### Work order
Type out the whole listing again exactly, pictures omitted.

### Data
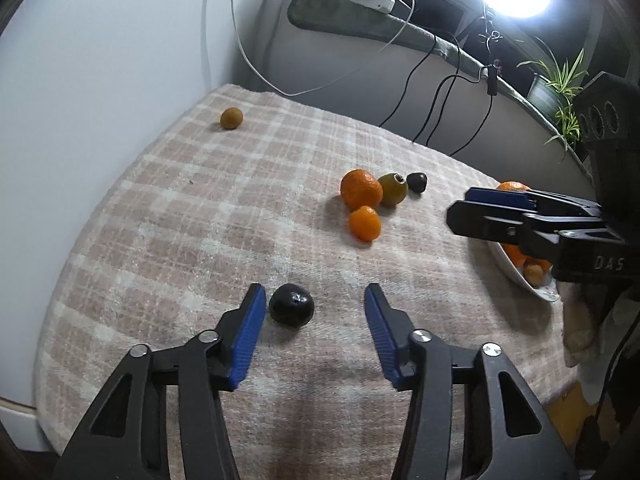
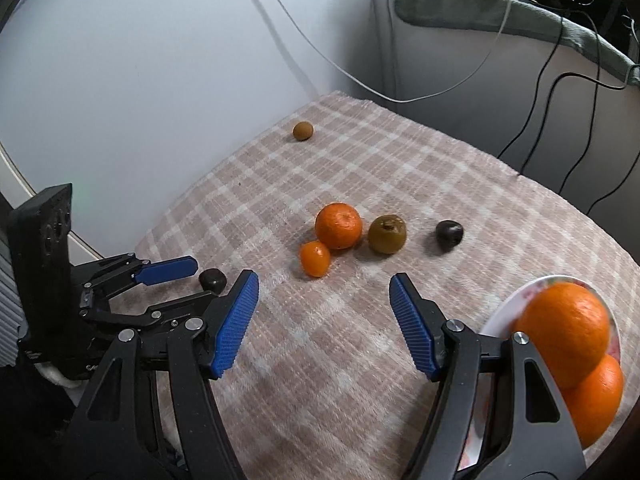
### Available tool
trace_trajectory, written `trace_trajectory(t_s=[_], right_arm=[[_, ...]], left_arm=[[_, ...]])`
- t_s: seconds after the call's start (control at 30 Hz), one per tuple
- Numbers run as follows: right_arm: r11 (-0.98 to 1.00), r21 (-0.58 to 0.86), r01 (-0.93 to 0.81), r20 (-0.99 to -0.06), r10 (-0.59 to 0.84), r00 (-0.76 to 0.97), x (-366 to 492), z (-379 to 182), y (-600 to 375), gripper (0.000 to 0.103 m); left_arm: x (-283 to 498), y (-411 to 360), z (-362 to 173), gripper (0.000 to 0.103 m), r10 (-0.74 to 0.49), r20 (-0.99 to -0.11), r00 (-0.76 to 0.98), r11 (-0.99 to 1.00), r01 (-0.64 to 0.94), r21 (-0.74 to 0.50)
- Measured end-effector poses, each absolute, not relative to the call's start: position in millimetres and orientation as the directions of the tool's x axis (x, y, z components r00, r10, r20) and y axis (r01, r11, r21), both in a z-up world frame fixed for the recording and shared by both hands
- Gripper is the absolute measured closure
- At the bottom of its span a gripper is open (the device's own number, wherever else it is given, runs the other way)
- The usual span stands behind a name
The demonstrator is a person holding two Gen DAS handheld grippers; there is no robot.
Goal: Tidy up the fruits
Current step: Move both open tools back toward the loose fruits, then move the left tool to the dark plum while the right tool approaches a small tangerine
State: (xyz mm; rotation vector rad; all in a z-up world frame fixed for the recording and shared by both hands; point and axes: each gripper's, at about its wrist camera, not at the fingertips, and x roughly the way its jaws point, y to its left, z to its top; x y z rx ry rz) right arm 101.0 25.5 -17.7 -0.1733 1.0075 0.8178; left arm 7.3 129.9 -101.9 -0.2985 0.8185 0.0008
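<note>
Left wrist view shows the left gripper (image 1: pixel 315 306) low over the pink-and-cream checked cloth (image 1: pixel 192 216), its blue ribbed fingers (image 1: pixel 252 332) spread with the small round dark purple fruit (image 1: pixel 291 305) lying on the cloth between them, just beside the left-hand pad and clear of the other; whether that pad already touches the skin I cannot tell. The white bowl holding oranges (image 1: pixel 516 276) sits well to the right of this dark fruit, and the cluster of a large orange (image 1: pixel 361 189), a small orange mandarin (image 1: pixel 364 223), an olive-green fruit (image 1: pixel 392 189) and a second dark fruit (image 1: pixel 417 182) lies beyond it, toward the bowl. The right gripper (image 2: pixel 324 300) hovers near the bowl, fingers spread and empty. To grip well, I judge the left gripper should shift so the dark fruit sits centred between the pads, then close gently: a round, smooth fruit may roll or squirt out if pinched off-centre.
</note>
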Motion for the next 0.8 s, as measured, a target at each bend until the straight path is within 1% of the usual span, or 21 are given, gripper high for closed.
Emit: trace_trajectory(t_s=[0.1,0.33,0.43,0.67,0.77,0.8], right_arm=[[0.690,0.236,-0.684,-0.815,0.524,0.247,102.7,-26.1,36.1,0.044],[0.694,0.233,-0.681,-0.838,0.499,0.222,111.0,-43.3,54.5,0.056],[0.695,0.230,-0.682,-0.844,0.491,0.215,114.7,-48.9,61.2,0.059],[0.705,0.222,-0.673,-0.857,0.471,0.211,122.4,-58.3,71.5,0.061],[0.711,0.218,-0.668,-0.864,0.459,0.208,124.9,-62.6,73.1,0.062],[0.712,0.218,-0.668,-0.865,0.458,0.205,125.4,-63.8,73.3,0.064]], left_arm=[[8.6,130.9,-105.3,0.057,-0.117,-0.720,0.684,0.957,-0.115,-0.265],[10.5,136.0,-110.6,0.061,-0.115,-0.725,0.679,0.956,-0.123,-0.267],[10.7,136.6,-111.7,0.062,-0.115,-0.727,0.677,0.958,-0.119,-0.263],[12.9,137.4,-114.1,0.063,-0.118,-0.731,0.672,0.959,-0.115,-0.261],[14.7,136.3,-115.7,0.065,-0.117,-0.736,0.667,0.960,-0.113,-0.255],[15.6,135.7,-116.1,0.065,-0.115,-0.737,0.666,0.961,-0.113,-0.252]])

### Exercise solution
### Available tool
trace_trajectory, written `trace_trajectory(t_s=[_], right_arm=[[_, ...]], left_arm=[[_, ...]])`
- t_s: seconds after the call's start (control at 30 Hz), one per tuple
- Numbers run as follows: right_arm: r11 (-0.98 to 1.00), r21 (-0.58 to 0.86), r01 (-0.93 to 0.81), r20 (-0.99 to -0.06), r10 (-0.59 to 0.84), r00 (-0.76 to 0.97), x (-366 to 492), z (-379 to 182), y (-600 to 375), gripper (0.000 to 0.103 m); left_arm: x (-283 to 498), y (-411 to 360), z (-362 to 173), gripper (0.000 to 0.103 m), r10 (-0.74 to 0.49), r20 (-0.99 to -0.11), r00 (-0.76 to 0.98), r11 (-0.99 to 1.00), r01 (-0.64 to 0.94), r21 (-0.74 to 0.50)
- Measured end-effector poses, each absolute, not relative to the call's start: position in millimetres and orientation as the directions of the tool's x axis (x, y, z components r00, r10, r20) and y axis (r01, r11, r21), both in a z-up world frame fixed for the recording and shared by both hands
- Gripper is the absolute measured closure
- At the bottom of its span a gripper is open (the device's own number, wherever else it is given, runs the other way)
- The usual span stands behind a name
The demonstrator is a person holding two Gen DAS handheld grippers; there is no robot.
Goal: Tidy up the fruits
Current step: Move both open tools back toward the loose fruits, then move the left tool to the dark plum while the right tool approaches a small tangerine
State: (xyz mm; rotation vector rad; all in a z-up world frame fixed for the recording and shared by both hands; point and axes: each gripper's, at about its wrist camera, not at the fingertips, and x roughly the way its jaws point, y to its left, z to its top; x y z rx ry rz) right arm 101.0 25.5 -17.7 -0.1733 1.0075 0.8178; left arm 7.3 129.9 -101.9 -0.2985 0.8185 0.0008
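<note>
Left wrist view shows the left gripper (image 1: pixel 315 306) low over the pink-and-cream checked cloth (image 1: pixel 192 216), its blue ribbed fingers (image 1: pixel 252 332) spread with the small round dark purple fruit (image 1: pixel 291 305) lying on the cloth between them, just beside the left-hand pad and clear of the other; whether that pad already touches the skin I cannot tell. The white bowl holding oranges (image 1: pixel 516 276) sits well to the right of this dark fruit, and the cluster of a large orange (image 1: pixel 361 189), a small orange mandarin (image 1: pixel 364 223), an olive-green fruit (image 1: pixel 392 189) and a second dark fruit (image 1: pixel 417 182) lies beyond it, toward the bowl. The right gripper (image 2: pixel 324 300) hovers near the bowl, fingers spread and empty. To grip well, I judge the left gripper should shift so the dark fruit sits centred between the pads, then close gently: a round, smooth fruit may roll or squirt out if pinched off-centre.
</note>
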Motion for the next 0.8 s, as measured, a target at each bend until the straight path is within 1% of the usual span, or 21 are given, gripper high for closed.
Emit: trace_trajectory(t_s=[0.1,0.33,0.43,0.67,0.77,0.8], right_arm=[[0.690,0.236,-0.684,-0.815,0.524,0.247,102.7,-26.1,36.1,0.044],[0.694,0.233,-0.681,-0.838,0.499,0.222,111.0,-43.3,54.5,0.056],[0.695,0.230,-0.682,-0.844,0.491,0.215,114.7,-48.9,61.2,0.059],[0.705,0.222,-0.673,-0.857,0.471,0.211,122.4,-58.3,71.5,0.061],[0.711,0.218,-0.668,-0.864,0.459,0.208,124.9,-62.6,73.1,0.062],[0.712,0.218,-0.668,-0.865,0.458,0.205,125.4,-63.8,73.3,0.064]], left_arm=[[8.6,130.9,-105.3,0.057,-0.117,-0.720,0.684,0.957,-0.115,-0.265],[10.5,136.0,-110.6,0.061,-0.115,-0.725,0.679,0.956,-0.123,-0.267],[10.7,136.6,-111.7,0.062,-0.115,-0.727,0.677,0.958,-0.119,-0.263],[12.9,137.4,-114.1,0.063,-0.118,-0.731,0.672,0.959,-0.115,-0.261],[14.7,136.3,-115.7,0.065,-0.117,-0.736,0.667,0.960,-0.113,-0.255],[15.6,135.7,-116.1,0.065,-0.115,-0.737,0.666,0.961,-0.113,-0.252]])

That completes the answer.